Los años de la soledad imperante son los que menos recuerdo. La memoria se acostumbra a nuestra vida actual y desecha otras formas de vida que ahora resultan lejanas, vanas, olvidadas. Como si hubieran pertenecido a otra persona que no soy yo, que no eres tú. Que no somos nosotros. Podríamos inventarnos nuestros recuerdos, nadie nos dijo que fueran ciertos. Podríamos pensar que siempre vivimos juntos, que no hubo pasado infeliz, sino presente satisfecho. Podríamos, en fin, vencer a la muerte creando la vida.
Pero nos mentiríamos. Y desecharíamos con la tristeza, la alegría. La alegría que me da recordarte como quiero hacerlo, tontamente, como fuimos de niños, de adolescentes. Esos tontos que se reían de todo, que lloraban por todo, que sentían la vida como ya no la sentimos.
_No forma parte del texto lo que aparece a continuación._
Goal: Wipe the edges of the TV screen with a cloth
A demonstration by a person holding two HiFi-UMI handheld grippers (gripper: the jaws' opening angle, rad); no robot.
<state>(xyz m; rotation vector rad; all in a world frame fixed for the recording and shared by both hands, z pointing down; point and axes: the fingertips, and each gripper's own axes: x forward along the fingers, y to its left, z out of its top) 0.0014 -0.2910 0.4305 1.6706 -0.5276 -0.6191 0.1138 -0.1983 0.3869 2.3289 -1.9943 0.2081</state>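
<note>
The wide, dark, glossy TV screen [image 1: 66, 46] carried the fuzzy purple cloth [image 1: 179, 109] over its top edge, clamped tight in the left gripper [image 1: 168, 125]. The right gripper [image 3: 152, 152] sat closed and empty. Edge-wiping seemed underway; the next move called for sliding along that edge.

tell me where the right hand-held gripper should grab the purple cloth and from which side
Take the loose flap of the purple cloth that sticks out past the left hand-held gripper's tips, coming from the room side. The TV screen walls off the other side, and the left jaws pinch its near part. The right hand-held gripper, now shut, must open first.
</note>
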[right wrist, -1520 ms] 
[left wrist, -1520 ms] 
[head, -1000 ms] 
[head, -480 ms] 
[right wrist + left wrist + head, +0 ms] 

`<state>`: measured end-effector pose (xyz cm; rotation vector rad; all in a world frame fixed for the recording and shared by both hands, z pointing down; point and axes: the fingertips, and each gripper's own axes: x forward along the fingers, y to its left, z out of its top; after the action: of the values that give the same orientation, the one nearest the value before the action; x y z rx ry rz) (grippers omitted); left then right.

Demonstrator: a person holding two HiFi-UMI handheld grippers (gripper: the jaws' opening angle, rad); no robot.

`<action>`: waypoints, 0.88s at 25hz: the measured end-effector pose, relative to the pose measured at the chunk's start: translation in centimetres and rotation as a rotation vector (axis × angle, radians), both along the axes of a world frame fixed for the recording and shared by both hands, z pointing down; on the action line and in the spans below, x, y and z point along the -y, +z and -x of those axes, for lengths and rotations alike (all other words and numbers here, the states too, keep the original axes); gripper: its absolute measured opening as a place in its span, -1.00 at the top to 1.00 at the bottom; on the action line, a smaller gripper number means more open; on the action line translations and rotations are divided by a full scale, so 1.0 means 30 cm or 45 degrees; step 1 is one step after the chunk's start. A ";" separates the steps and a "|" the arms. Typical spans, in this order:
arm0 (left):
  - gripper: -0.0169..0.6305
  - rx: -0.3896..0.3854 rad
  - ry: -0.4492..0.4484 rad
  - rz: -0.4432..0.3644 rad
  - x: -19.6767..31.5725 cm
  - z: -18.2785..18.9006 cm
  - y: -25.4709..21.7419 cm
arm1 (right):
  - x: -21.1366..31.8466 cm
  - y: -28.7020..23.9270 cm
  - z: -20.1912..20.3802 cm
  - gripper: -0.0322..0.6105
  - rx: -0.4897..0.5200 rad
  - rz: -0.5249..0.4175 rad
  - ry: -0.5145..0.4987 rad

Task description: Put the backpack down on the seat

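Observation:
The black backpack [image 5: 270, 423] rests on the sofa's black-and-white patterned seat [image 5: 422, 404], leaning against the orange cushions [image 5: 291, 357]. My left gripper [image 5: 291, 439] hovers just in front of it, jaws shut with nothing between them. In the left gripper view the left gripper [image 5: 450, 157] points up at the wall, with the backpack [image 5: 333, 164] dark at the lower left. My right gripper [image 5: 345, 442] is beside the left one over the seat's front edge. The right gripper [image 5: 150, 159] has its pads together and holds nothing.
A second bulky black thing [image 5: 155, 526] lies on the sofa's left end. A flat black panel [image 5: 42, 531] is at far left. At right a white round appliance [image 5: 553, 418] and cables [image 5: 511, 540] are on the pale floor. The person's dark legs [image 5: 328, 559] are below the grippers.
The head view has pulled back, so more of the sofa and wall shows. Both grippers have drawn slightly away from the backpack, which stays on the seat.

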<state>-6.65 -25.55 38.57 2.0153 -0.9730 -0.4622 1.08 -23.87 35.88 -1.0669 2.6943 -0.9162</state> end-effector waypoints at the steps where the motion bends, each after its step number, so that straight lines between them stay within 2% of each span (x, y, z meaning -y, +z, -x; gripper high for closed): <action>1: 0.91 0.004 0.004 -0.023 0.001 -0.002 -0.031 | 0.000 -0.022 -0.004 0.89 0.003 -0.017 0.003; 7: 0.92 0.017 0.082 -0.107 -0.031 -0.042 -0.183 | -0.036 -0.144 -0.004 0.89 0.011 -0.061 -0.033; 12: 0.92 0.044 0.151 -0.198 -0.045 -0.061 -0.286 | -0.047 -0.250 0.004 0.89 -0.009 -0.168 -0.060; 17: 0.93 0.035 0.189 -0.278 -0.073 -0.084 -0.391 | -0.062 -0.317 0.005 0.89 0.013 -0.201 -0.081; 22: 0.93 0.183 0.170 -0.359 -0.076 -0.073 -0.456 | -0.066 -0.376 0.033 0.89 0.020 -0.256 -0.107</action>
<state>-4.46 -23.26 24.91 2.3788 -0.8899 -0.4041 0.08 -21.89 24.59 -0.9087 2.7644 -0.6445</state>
No es verdad que fuéramos amigos desde el principio, tan solo conocidos en un patio de colegio inmenso, un microcosmos de media hora diaria que nos parecía suficiente. Tú te marchabas a casa con tus padres, yo recorría las calles de Almuñécar. Dos senderos distintos que llevaban, sin embargo, a dos calles de distancia, dos calles insalvables para quienes no se conocen, para quienes estaban, en fin, condenados a no conocerse por las desdichas familiares.
Maduramos nuestra amistad como se hace el buen vino: con tiempo, con toda clase de tiempo. Con ese tiempo de silencios incómodos que atravesaban nuestras ventanas luminosas, con ese tiempo de conversaciones ingenuas en la tierra naranja de un nuevo patio. Con ese tiempo que se hizo largo, que atravesó veranos, que llegó hasta el invierno de un mes de mayo, cuando ya supe que te irías de mi lado.
Pero me mentí. Y juntamos los recuerdos nuevos de vidas distantes, como un rompecabezas del que no conocemos la imagen definitiva, pero nos satisface el colocar las piezas y probar a ver la silueta que vamos creando. Llegaron, creo, tus peores penas. Y cumpliste más años en tres estaciones que en diecinueve primaveras. Sabía que no lo merecías. Quizás por eso supe que mi camino estaba a tu lado, porque tú me dejabas cuidar de un corazón roto y yo intentaba siempre curarlo.
Vinieron entonces otros años. Los que mejor recuerdo. Te he visto sonreír hasta en el rincón más oculto de tu alma. Te he visto llorar las lágrimas que guardabas de tus inviernos. Te he visto ahora en el pasado y he reescrito nuestra historia. Me he divertido imaginándonos felices en una infancia soñada juntos. En una adolescencia sin calles distantes. En corazones vivos. En un futuro vibrante.
Pero miento. Porque también te he fallado. Y he vuelto a traerte los años de la soledad al recuerdo. Y he visto crecer las canas de la nieve de tus lágrimas. Y solo vivo ahora, creo, por ver tu sonrisa.
Por escribir una nueva historia a partir de ahora. Por crear esa infancia para quien venga a ocuparla. Por darte la mano y no soltarla nunca. Por quererte supongo como te he querido siempre: de manera secreta, de manera silente, pero siempre sonriente.
Y quizás esta sea la única verdad de este recuerdo. El recuerdo que me traen los años que viviremos juntos sobre los que vivimos solos.